[DATA PROVIDED Boundary: Start]
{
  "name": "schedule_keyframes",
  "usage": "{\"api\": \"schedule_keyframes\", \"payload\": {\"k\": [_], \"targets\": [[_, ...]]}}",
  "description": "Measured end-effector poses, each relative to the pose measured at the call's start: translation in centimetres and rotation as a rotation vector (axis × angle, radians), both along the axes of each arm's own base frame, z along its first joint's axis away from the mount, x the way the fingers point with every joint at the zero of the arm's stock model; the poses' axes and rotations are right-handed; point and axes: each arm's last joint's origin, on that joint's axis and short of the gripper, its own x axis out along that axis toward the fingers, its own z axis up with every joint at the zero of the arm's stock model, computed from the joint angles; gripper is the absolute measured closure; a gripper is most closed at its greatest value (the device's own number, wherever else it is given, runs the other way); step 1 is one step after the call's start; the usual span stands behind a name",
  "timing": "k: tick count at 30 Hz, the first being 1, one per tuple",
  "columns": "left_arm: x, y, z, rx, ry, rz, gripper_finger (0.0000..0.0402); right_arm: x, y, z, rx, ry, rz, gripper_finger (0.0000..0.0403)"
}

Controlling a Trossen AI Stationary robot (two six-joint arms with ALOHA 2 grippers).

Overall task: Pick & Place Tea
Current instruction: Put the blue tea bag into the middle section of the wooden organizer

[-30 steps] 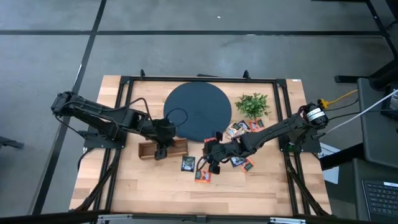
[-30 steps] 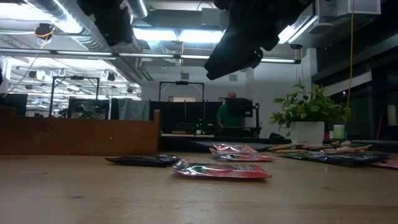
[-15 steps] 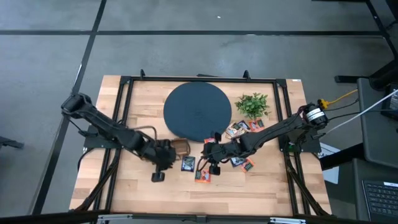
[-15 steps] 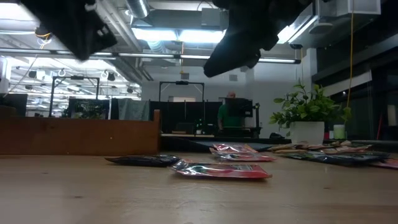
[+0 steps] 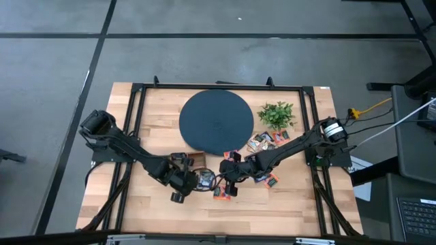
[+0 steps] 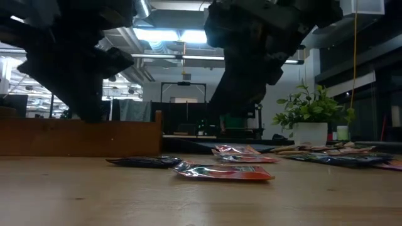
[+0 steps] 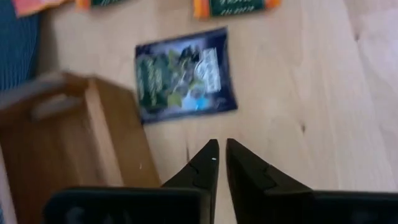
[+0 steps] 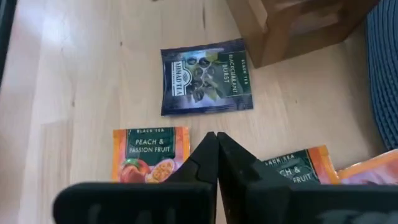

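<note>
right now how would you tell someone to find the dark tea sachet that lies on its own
Start at the round dark disc in the middle of the table, then drop to the small wooden box by its front edge. The dark sachet lies flat on the bare wood just in front of that box. It is navy, labelled blackcurrant, while the sachets next to it are orange.

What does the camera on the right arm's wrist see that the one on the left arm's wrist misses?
Only the right wrist view shows the orange peach and passion fruit sachet whole, with its label readable, and the right gripper, fingers shut.

Only the left wrist view shows the left gripper, fingers nearly together, empty above bare wood.

Both show the dark blue sachet lying flat on the table, close beside a corner of the wooden box, plus part of the round dark disc.
</note>
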Motion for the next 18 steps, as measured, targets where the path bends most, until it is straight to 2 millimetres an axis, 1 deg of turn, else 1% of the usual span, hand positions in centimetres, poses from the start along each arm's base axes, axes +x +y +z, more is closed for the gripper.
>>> {"api": "schedule_keyframes", "payload": {"k": [3, 7, 12, 18], "targets": [[0.6, -0.3, -0.5, 0.019, -0.034, -0.05, 0.0385, 0.1, 0.0, 0.1, 0.02, -0.017, -0.015, 0.0388], [1.1, -0.5, -1.1, 0.058, -0.052, -0.112, 0.0395, 0.2, 0.1, 0.1, 0.039, -0.018, -0.036, 0.0362], [1.3, -0.6, -1.5, 0.086, -0.046, -0.145, 0.0398, 0.2, 0.0, 0.1, 0.054, -0.019, -0.063, 0.0329], [1.9, -0.7, -2.5, 0.088, -0.05, -0.171, 0.04, 0.3, 0.0, 0.2, 0.082, -0.032, -0.091, 0.0305]]}}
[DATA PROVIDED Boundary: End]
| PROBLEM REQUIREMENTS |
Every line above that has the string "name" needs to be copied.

| ANSWER TO THIS TASK |
  "name": "schedule_keyframes",
  "description": "Measured end-effector poses, each relative to the pose measured at the call's start: translation in centimetres and rotation as a rotation vector (axis × angle, radians), both along the axes of each arm's own base frame, z along its first joint's axis away from the mount, x the way the fingers point with every joint at the zero of the arm's stock model; the poses' axes and rotations are right-handed; point and axes: each arm's last joint's origin, on that joint's axis and short of the gripper, its own x axis out along that axis toward the fingers, its own z axis up with every joint at the zero of the arm's stock model, computed from the joint angles; gripper is the absolute measured closure; a gripper is most closed at its greatest value (the device's own number, wherever else it is given, runs the other way); step 1 is one step after the call's start; the usual span stands behind a name",

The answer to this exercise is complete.